TASK PROMPT:
Each record below should be printed exactly as it was written.
# # # #
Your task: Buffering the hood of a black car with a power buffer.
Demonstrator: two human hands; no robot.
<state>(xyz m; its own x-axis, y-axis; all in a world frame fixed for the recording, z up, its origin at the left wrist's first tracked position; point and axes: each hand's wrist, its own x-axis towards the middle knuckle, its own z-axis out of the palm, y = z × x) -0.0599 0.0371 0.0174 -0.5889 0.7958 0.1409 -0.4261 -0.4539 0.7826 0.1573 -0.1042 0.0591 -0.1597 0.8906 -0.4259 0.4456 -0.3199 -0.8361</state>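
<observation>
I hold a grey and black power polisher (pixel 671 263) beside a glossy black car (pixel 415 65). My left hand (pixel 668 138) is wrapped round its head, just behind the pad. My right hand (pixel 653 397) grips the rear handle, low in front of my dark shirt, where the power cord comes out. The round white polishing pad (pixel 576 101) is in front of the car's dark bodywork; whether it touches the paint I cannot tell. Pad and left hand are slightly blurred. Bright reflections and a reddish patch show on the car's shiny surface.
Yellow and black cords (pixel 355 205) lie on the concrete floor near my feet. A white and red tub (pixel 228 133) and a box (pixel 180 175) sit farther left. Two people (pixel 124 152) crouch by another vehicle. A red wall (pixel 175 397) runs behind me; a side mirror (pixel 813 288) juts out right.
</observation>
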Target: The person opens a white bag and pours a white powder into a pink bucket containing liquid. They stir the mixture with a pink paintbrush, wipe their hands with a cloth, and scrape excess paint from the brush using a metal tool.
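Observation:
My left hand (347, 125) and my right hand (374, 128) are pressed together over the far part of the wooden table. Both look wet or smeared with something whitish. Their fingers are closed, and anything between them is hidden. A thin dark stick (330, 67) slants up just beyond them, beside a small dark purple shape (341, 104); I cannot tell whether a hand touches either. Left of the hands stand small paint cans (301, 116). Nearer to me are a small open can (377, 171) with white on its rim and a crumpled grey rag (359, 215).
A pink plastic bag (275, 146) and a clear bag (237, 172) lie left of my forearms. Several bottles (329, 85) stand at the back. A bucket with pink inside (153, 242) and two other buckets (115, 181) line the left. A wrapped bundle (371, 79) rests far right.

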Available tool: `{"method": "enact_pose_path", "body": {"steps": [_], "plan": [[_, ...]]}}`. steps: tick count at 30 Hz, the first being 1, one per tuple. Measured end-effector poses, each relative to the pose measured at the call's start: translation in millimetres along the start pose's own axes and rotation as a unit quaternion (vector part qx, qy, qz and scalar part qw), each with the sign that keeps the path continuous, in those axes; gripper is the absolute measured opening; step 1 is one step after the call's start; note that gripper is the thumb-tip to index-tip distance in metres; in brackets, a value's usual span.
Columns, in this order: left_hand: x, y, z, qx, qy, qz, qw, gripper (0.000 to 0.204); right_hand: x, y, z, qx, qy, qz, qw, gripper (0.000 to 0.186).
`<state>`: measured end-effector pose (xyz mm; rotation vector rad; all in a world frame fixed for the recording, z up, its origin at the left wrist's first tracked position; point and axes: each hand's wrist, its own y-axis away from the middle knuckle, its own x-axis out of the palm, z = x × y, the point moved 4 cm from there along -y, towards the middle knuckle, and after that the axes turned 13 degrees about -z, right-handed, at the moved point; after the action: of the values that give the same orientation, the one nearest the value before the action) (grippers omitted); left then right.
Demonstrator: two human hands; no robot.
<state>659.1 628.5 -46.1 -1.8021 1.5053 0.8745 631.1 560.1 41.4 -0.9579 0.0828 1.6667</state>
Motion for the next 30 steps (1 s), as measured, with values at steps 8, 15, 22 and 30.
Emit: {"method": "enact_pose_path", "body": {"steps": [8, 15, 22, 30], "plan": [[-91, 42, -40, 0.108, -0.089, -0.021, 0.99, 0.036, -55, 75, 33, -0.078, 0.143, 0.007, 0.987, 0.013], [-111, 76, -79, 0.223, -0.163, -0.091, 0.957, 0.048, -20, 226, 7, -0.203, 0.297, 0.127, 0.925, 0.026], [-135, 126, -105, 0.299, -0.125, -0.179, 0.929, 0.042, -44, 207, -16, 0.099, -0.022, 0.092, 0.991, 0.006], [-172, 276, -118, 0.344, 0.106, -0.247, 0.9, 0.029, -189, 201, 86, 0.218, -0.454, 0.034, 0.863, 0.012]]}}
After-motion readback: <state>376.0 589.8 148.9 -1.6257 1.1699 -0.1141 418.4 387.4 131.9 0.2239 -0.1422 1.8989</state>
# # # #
EXPECTED ANSWER:
Your task: Buffering the hood of a black car with a power buffer.
Demonstrator: two human hands; no robot.
<state>(xyz m; its own x-axis, y-axis; all in a world frame fixed for the recording, z up, its origin at the left wrist's first tracked position; point and axes: each hand's wrist, its own x-axis towards the middle knuckle, its own z-axis out of the palm, y = z × x) -0.0599 0.0371 0.0174 -0.5889 0.7958 0.1409 -0.4261 -0.4539 0.7826 0.1573 -0.1042 0.0591 -0.1597 0.8906 -0.4259 0.4456 -0.3199 -0.8361</state>
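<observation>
I hold a grey and black power polisher (pixel 671 263) beside a glossy black car (pixel 415 65). My left hand (pixel 668 138) is wrapped round its head, just behind the pad. My right hand (pixel 653 397) grips the rear handle, low in front of my dark shirt, where the power cord comes out. The round white polishing pad (pixel 576 101) is in front of the car's dark bodywork; whether it touches the paint I cannot tell. Pad and left hand are slightly blurred. Bright reflections and a reddish patch show on the car's shiny surface.
Yellow and black cords (pixel 355 205) lie on the concrete floor near my feet. A white and red tub (pixel 228 133) and a box (pixel 180 175) sit farther left. Two people (pixel 124 152) crouch by another vehicle. A red wall (pixel 175 397) runs behind me; a side mirror (pixel 813 288) juts out right.
</observation>
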Target: The person opens a white bag and pours a white powder into a pink bucket containing liquid. They stir the mixture with a pink paintbrush, wipe their hands with a cloth, and scrape excess paint from the brush using a metal tool.
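Observation:
My left hand (347, 125) and my right hand (374, 128) are pressed together over the far part of the wooden table. Both look wet or smeared with something whitish. Their fingers are closed, and anything between them is hidden. A thin dark stick (330, 67) slants up just beyond them, beside a small dark purple shape (341, 104); I cannot tell whether a hand touches either. Left of the hands stand small paint cans (301, 116). Nearer to me are a small open can (377, 171) with white on its rim and a crumpled grey rag (359, 215).
A pink plastic bag (275, 146) and a clear bag (237, 172) lie left of my forearms. Several bottles (329, 85) stand at the back. A bucket with pink inside (153, 242) and two other buckets (115, 181) line the left. A wrapped bundle (371, 79) rests far right.
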
Available tool: `{"method": "enact_pose_path", "body": {"steps": [_], "plan": [[_, ...]]}}`. steps: tick count at 30 Hz, the first being 1, one per tuple. Measured end-effector poses, each relative to the pose measured at the call's start: translation in millimetres along the start pose's own axes and rotation as a unit quaternion (vector part qx, qy, qz and scalar part qw), each with the sign that keeps the path continuous, in those axes; gripper is the absolute measured opening; step 1 is one step after the call's start; note that gripper is the thumb-tip to index-tip distance in metres; in brackets, a value's usual span.
Columns, in this order: left_hand: x, y, z, qx, qy, qz, qw, gripper (0.000 to 0.204); right_hand: x, y, z, qx, qy, qz, qw, gripper (0.000 to 0.186).
`<state>`: measured end-effector pose (xyz mm; rotation vector rad; all in a world frame fixed for the recording, z up, its origin at the left wrist's first tracked position; point and axes: each hand's wrist, its own y-axis away from the middle knuckle, its own x-axis out of the palm, z = x × y, the point moved 4 cm from there along -y, towards the middle knuckle, and after that the axes turned 13 degrees about -z, right-handed, at the moved point; after the action: of the values that give the same orientation, the one nearest the value before the action) (grippers omitted); left then right.
Demonstrator: two human hands; no robot.
<state>659.1 628.5 -46.1 -1.8021 1.5053 0.8745 631.1 560.1 41.4 -0.9579 0.0828 1.6667</state>
Motion for the next 30 steps (1 s), as measured, with values at steps 8, 15, 22 and 30.
Emit: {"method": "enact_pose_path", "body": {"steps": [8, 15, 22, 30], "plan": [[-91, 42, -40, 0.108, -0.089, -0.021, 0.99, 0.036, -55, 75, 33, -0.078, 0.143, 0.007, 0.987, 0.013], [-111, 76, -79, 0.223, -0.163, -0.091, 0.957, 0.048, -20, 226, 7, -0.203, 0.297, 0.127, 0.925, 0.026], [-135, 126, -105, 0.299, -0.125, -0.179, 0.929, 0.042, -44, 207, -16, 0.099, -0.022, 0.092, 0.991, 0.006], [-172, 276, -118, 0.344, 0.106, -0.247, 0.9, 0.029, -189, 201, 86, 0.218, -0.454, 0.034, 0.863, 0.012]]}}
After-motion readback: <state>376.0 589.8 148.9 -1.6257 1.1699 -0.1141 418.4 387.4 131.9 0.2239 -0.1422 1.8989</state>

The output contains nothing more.